YOUR OBJECTIVE
Answer with a single number, the count of lines in the material below that contain the word "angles".
═════ PROVIDED DATA
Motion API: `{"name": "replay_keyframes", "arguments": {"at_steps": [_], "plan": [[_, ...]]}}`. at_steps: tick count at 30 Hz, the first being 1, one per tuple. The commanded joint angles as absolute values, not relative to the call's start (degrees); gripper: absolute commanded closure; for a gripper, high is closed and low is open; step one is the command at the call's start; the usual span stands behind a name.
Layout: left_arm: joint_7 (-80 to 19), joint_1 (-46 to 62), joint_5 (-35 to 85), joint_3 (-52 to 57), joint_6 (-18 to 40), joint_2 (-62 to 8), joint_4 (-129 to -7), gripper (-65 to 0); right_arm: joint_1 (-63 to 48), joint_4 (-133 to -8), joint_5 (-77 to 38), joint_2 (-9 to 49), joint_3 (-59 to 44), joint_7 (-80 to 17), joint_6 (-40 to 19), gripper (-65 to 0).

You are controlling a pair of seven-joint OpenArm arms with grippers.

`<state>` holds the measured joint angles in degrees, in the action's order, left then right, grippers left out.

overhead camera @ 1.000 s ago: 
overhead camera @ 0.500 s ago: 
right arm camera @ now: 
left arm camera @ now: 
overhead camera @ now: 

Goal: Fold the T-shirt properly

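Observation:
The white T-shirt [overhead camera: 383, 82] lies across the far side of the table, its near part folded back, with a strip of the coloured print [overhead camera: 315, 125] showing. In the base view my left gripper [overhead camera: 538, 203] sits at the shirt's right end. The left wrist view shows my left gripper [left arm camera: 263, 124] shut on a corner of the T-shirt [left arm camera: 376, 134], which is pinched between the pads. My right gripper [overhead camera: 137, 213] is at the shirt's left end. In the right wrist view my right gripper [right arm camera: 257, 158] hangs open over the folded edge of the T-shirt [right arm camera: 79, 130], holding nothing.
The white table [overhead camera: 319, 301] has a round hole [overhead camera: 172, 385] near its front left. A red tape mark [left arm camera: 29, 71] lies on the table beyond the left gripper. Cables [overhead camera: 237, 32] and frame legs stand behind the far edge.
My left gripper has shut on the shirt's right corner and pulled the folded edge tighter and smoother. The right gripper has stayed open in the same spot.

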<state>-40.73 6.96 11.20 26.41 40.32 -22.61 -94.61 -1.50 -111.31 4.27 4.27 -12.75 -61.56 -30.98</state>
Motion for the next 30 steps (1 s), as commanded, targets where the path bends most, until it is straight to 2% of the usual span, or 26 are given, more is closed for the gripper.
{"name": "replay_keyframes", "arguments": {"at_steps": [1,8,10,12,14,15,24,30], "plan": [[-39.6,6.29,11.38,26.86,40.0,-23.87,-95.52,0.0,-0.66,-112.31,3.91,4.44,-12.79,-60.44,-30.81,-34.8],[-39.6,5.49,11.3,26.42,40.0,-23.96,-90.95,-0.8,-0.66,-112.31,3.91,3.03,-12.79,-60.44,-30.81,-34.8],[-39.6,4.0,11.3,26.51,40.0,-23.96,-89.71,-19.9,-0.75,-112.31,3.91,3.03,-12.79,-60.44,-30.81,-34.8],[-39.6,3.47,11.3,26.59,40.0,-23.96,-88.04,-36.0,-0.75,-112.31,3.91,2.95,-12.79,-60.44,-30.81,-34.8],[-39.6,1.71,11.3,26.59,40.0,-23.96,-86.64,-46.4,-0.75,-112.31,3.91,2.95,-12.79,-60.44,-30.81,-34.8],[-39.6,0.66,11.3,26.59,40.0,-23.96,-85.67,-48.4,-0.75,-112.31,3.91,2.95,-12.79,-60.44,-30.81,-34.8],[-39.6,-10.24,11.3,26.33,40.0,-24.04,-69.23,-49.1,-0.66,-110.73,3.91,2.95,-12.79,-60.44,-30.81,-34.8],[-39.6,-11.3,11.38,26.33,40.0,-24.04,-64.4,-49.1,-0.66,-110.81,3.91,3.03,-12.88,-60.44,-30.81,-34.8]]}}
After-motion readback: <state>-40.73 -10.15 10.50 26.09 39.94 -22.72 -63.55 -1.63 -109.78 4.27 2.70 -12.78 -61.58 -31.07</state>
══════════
YOUR SOLUTION
2